Go to the line below that has "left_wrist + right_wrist", print it and each line after it exactly, and stop after the line that has "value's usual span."; leave out pictures.

SUPPLIED RECORDS Block Start

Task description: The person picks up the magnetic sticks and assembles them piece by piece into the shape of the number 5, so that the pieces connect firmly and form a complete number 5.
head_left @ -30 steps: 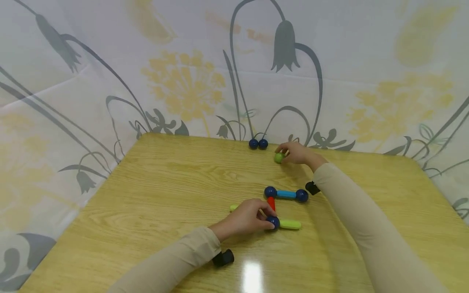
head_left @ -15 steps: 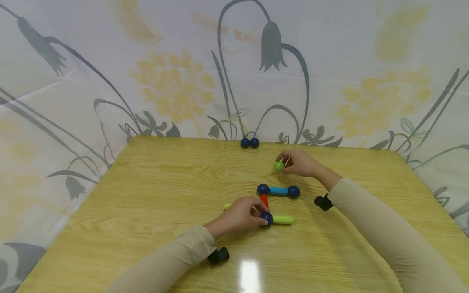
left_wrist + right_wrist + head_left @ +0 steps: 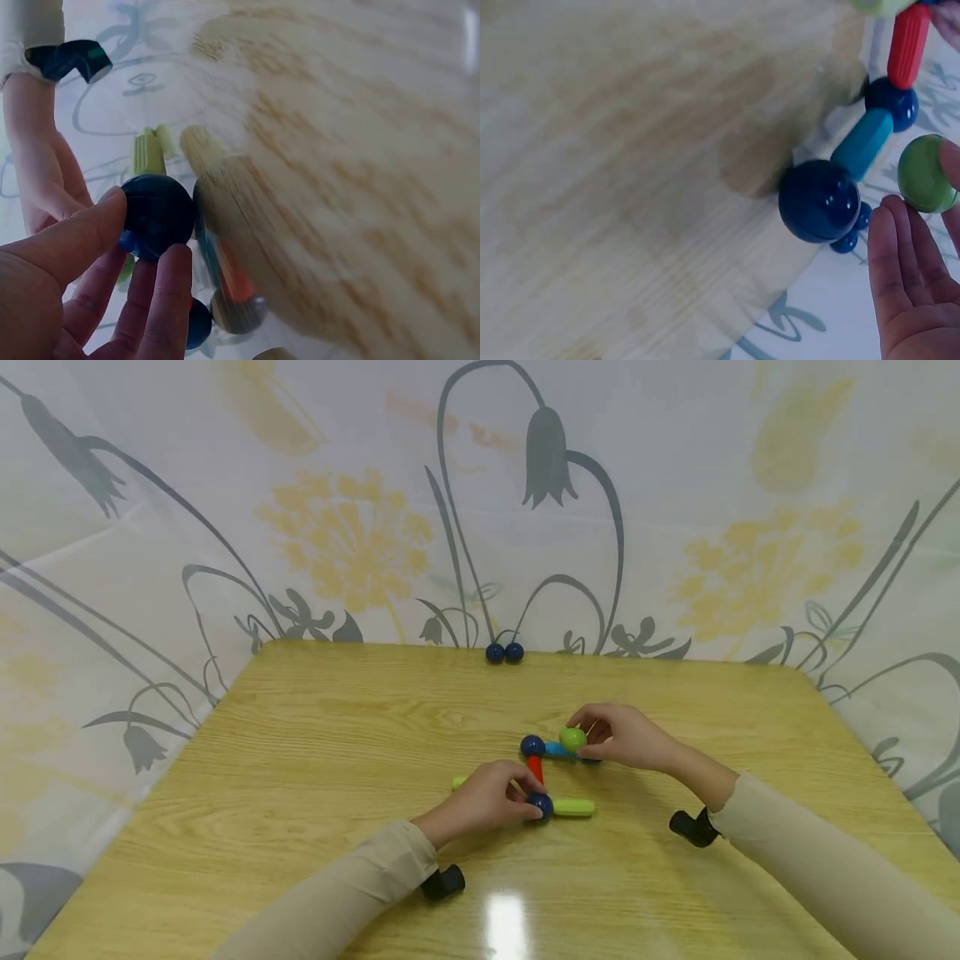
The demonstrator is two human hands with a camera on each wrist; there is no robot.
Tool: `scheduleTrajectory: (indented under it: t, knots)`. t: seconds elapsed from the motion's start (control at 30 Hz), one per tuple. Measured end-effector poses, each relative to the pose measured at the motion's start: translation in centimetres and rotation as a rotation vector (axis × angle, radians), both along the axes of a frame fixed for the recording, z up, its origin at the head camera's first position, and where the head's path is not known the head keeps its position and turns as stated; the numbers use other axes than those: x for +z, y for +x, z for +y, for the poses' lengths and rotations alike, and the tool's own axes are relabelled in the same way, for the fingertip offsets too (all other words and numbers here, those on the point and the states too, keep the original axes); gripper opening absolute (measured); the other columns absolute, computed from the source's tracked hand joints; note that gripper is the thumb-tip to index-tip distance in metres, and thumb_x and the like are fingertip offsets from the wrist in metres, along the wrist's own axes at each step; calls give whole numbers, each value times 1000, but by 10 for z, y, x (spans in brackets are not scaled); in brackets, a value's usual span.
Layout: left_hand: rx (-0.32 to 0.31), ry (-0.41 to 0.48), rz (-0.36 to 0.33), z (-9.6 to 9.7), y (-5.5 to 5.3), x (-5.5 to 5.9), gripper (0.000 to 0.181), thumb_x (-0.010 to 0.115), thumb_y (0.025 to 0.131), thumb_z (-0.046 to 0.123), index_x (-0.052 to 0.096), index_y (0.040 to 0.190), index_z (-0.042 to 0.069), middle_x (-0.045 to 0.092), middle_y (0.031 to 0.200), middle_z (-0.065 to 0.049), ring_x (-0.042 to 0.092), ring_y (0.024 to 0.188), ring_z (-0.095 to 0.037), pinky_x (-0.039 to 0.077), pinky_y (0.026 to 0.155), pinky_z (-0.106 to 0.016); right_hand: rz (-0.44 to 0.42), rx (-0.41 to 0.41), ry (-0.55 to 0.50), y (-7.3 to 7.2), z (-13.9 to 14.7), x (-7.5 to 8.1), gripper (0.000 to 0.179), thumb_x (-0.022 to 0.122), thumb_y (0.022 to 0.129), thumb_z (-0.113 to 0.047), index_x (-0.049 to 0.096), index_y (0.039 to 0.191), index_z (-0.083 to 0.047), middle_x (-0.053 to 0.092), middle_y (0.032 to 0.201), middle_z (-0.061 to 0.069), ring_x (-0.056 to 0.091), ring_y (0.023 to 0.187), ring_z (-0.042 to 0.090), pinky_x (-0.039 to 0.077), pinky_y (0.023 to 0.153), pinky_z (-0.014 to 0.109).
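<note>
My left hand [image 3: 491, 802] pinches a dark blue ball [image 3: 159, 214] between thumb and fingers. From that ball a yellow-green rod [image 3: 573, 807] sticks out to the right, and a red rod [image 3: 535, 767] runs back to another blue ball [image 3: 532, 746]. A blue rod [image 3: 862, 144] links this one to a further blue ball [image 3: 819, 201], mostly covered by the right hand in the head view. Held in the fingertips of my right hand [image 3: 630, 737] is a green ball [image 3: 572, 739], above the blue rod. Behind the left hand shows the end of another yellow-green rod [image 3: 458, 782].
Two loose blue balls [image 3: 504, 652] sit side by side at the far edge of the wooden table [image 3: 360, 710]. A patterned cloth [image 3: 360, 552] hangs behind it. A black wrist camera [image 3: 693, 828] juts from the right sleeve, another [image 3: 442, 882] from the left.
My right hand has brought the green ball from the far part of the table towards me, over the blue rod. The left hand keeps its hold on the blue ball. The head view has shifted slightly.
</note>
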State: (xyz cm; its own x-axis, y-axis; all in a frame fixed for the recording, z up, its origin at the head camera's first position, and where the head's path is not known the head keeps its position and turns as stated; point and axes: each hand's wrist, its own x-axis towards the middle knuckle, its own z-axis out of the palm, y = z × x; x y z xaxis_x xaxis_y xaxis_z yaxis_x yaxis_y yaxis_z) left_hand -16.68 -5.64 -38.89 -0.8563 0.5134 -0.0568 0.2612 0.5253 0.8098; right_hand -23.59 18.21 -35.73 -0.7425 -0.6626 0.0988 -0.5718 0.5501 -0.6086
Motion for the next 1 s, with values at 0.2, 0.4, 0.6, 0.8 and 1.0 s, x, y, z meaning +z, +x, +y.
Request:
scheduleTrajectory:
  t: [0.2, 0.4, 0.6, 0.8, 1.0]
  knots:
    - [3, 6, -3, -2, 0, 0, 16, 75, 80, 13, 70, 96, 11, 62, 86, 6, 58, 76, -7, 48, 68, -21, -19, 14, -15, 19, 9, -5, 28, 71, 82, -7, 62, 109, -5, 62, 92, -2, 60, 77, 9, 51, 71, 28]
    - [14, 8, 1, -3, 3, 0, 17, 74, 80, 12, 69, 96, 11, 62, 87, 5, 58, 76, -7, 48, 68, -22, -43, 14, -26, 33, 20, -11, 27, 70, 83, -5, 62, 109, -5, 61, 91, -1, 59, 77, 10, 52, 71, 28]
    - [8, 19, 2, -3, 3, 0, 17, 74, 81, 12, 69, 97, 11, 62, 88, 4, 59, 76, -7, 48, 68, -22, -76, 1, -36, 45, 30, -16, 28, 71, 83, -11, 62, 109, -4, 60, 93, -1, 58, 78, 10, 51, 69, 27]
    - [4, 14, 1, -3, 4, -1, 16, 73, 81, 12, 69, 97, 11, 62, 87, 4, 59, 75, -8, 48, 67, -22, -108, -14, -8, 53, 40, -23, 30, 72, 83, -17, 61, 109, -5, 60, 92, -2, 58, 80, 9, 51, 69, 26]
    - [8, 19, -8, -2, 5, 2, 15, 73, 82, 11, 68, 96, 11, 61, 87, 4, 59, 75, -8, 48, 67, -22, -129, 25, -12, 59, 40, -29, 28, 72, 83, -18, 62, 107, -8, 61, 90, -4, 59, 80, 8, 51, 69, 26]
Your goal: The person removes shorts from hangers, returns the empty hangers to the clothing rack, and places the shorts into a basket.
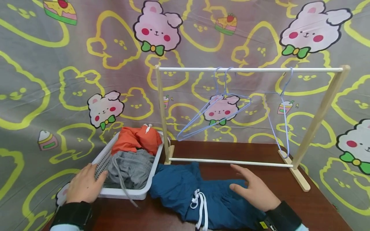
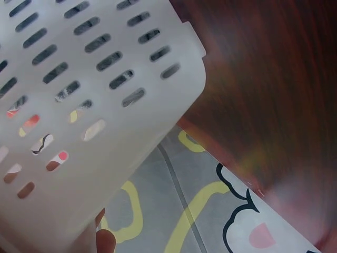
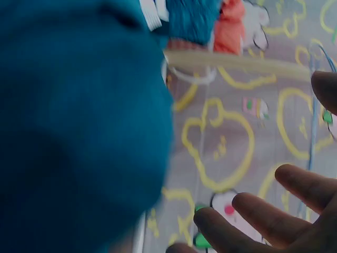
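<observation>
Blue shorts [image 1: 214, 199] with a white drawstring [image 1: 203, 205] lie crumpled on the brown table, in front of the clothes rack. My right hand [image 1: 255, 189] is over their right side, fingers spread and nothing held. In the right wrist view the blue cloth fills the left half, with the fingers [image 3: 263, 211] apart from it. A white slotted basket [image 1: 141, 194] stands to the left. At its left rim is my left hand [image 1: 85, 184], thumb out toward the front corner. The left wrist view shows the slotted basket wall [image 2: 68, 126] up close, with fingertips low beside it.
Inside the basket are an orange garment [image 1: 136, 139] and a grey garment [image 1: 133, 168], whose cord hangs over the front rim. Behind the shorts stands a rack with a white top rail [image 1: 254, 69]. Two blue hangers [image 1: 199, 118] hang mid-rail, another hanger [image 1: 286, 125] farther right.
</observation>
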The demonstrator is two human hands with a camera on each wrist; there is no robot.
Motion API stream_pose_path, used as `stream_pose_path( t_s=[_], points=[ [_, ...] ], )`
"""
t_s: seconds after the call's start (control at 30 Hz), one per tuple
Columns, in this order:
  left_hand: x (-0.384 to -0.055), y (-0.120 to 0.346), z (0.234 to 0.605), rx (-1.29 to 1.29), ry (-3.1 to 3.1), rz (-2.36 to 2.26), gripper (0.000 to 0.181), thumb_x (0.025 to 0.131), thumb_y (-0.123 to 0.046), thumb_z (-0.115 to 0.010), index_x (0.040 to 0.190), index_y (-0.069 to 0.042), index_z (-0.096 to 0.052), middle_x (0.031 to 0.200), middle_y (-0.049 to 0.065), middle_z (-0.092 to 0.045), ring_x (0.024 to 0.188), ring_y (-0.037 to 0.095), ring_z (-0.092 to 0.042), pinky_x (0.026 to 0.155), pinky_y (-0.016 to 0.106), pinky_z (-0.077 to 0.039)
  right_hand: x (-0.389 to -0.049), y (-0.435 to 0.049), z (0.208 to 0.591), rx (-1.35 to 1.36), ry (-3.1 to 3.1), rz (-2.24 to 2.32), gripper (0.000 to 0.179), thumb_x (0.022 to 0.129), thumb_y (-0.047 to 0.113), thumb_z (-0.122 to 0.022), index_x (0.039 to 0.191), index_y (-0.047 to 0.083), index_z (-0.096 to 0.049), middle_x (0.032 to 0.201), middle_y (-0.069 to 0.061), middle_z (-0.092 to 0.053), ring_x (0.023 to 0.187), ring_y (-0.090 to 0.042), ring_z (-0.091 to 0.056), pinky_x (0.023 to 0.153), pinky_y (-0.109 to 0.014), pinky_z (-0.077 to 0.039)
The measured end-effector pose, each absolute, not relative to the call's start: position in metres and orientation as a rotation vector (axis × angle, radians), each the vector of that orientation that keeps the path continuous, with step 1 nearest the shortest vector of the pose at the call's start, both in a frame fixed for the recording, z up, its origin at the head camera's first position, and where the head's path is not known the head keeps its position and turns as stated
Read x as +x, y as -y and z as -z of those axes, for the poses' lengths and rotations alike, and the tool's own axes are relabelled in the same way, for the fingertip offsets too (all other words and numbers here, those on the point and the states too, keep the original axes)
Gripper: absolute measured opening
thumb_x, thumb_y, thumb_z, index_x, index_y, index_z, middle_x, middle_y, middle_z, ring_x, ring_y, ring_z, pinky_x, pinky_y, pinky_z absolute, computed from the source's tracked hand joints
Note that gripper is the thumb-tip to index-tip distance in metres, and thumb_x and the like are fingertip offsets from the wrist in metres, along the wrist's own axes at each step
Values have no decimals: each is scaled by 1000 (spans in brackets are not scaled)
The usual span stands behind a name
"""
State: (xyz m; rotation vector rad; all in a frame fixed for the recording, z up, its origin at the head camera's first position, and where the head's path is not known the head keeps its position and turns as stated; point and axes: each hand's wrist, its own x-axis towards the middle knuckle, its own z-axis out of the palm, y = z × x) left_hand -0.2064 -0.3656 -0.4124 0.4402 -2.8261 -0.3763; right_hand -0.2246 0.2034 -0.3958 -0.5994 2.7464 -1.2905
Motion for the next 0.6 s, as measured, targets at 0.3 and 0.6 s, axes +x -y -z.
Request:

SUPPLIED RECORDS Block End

→ WRITTEN REPLY
left_wrist + right_wrist + head_left @ +0 steps: 
The demonstrator is two human hands with a camera on each wrist; there is no robot.
Tool: `scheduleTrajectory: (indented under it: t, knots)`. t: seconds elapsed from the motion's start (control at 30 Hz), one per tuple. Measured end-effector poses, each relative to the pose measured at the motion's start: translation in centimetres and rotation as a rotation vector (axis × angle, radians), both along the axes of a frame fixed for the recording, z up, its origin at the head camera's first position, and where the head's path is not known the head keeps its position and turns as stated; the numbers use other axes than those: x for +z, y for +x, z for +y, for the poses' lengths and rotations alike, and the tool's own axes are relabelled in the same way, for the fingertip offsets too (all other words and numbers here, those on the point and the states too, keep the original axes); gripper opening absolute (measured); the other columns absolute, computed from the source's tracked hand joints; note that gripper is the thumb-tip to index-tip distance in metres, and thumb_x and the like are fingertip offsets from the wrist in metres, along the wrist's own axes at each step; calls give whole numbers, each value times 1000, but by 10 for z, y, x (spans in brackets are not scaled); in brackets, a value's usual span.

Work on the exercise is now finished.